◆ GIVEN MATERIAL ◆
<<<<

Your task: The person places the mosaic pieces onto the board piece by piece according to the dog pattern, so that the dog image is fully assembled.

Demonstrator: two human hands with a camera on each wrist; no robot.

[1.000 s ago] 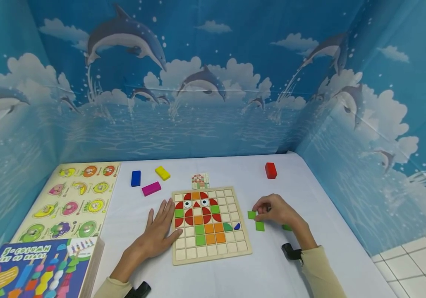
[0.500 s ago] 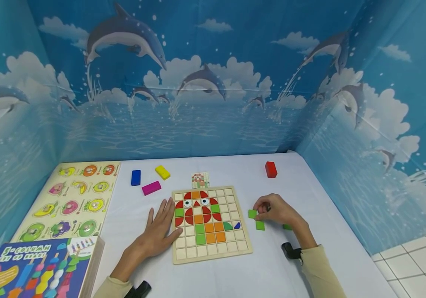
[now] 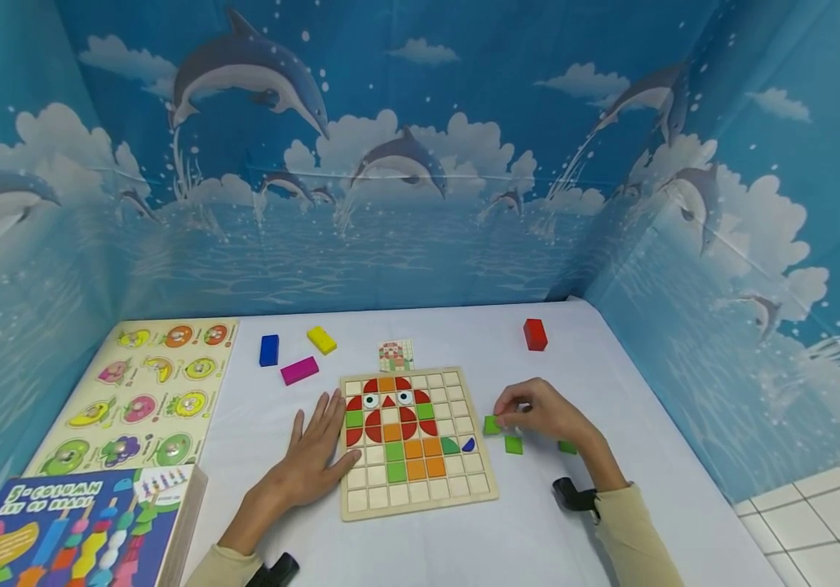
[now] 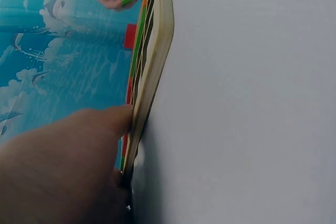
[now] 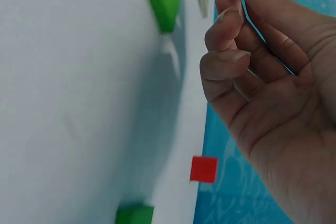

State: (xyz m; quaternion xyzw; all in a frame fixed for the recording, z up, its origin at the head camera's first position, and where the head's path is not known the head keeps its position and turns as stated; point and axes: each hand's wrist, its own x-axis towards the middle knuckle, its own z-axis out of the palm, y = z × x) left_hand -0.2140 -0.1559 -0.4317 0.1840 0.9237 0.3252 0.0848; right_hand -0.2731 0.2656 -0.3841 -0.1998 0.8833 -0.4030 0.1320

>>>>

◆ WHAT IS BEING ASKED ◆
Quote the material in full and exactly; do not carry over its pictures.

◆ ANSWER TO THIS PROBLEM ◆
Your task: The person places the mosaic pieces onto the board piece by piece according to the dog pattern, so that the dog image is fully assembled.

Demonstrator: two human hands with a camera on each wrist; no robot.

[1.000 s ago] 
[0.500 s ago] 
[now] 
[now] 
[now] 

State: (xyz m; quaternion xyzw; all in a frame fixed for the recording, z up, its origin at the head camera's first position, and where the head's path is not known the head keeps its position and turns as stated; point and axes: each hand's wrist, its own x-axis towards the middle knuckle, its own z-axis out of the palm, y = z × x) left_hand -0.2140 -0.1559 -0.4317 0.1840 0.9237 0.3252 0.0848; right_hand -0.2731 0.2656 -0.3841 -0.1998 0.8833 -0.4030 0.1320

What the exercise asked for is complete.